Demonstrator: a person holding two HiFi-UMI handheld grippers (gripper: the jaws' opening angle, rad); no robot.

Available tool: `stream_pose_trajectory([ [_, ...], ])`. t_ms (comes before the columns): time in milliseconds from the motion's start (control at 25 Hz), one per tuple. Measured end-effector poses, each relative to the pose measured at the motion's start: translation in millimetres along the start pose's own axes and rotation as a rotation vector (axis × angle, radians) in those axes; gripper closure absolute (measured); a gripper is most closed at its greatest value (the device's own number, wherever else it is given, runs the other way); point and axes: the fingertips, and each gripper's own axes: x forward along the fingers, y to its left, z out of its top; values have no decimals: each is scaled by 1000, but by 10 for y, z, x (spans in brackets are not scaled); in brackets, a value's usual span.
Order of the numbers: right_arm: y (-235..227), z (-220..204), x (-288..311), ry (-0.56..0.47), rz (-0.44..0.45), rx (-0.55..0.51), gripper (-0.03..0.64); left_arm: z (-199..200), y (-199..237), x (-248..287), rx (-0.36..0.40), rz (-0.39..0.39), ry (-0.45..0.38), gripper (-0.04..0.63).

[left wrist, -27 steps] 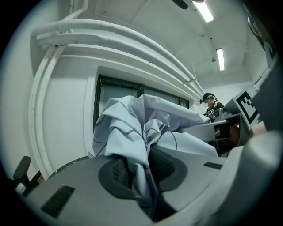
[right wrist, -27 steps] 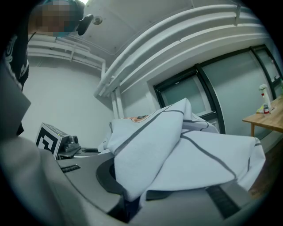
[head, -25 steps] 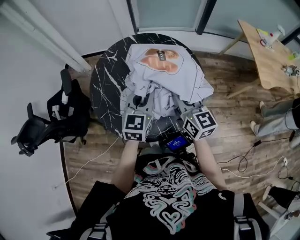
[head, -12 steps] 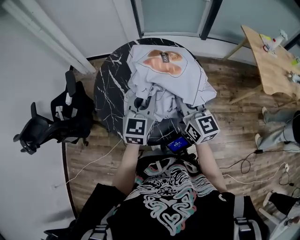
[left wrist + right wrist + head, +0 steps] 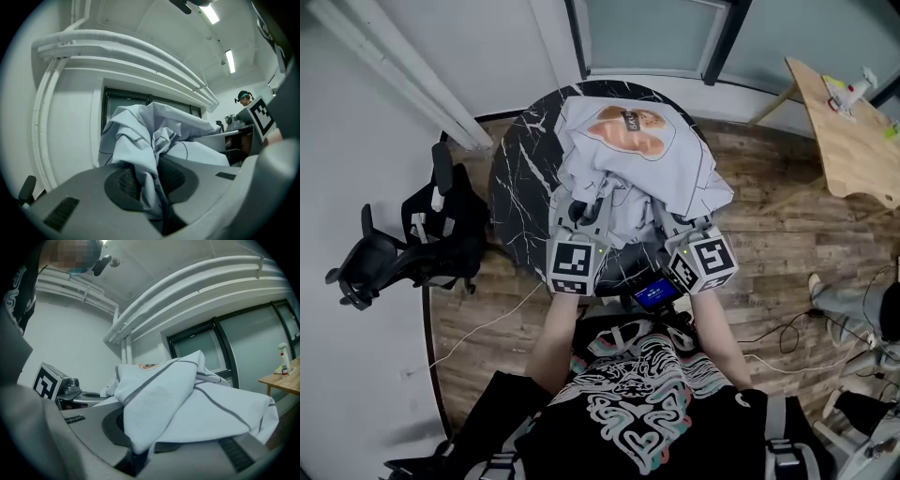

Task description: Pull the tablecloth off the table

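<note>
Jaws of left gripper (image 5: pixel 150 183) and right gripper (image 5: pixel 136 446) clamped on tablecloth (image 5: pixel 630 164); cloth bunched, largely on worktop (image 5: pixel 517 187); pull-off incomplete

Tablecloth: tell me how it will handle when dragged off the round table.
Probably floppy: the tablecloth lies bunched in soft folds on the table. Likely light: the left hand-held gripper and right hand-held gripper each hold only a thin pinch. It may slide easily, as the marble-look top seems smooth.
</note>
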Motion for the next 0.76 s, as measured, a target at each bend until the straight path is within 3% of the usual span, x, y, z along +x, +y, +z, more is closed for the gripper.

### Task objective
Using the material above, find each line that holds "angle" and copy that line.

### Output for this exercise
Demonstrator: a person holding two HiFi-UMI handheld grippers (gripper: the jaws' opening angle, rad); no robot.
Available tool: `stream_pose_trajectory([ [_, ...], ])`. t_ms (comes before the columns): time in milliseconds from the motion's start (control at 25 Hz), one per tuple. Measured end-effector poses, each relative to the pose measured at the motion's start: translation in millimetres along the start pose's own axes and rotation as a rotation vector (axis × angle, radians) in those axes; gripper closure absolute (measured); a gripper is most closed at its greatest value (the device's own number, wherever else it is given, runs the other way); point and axes: the fingertips, and each gripper's own axes: x forward along the fingers, y to its left, z out of its top; values have no decimals: each is scaled by 1000, but by 10 for y, z, x (spans in brackets are not scaled); in brackets, a value's usual span.

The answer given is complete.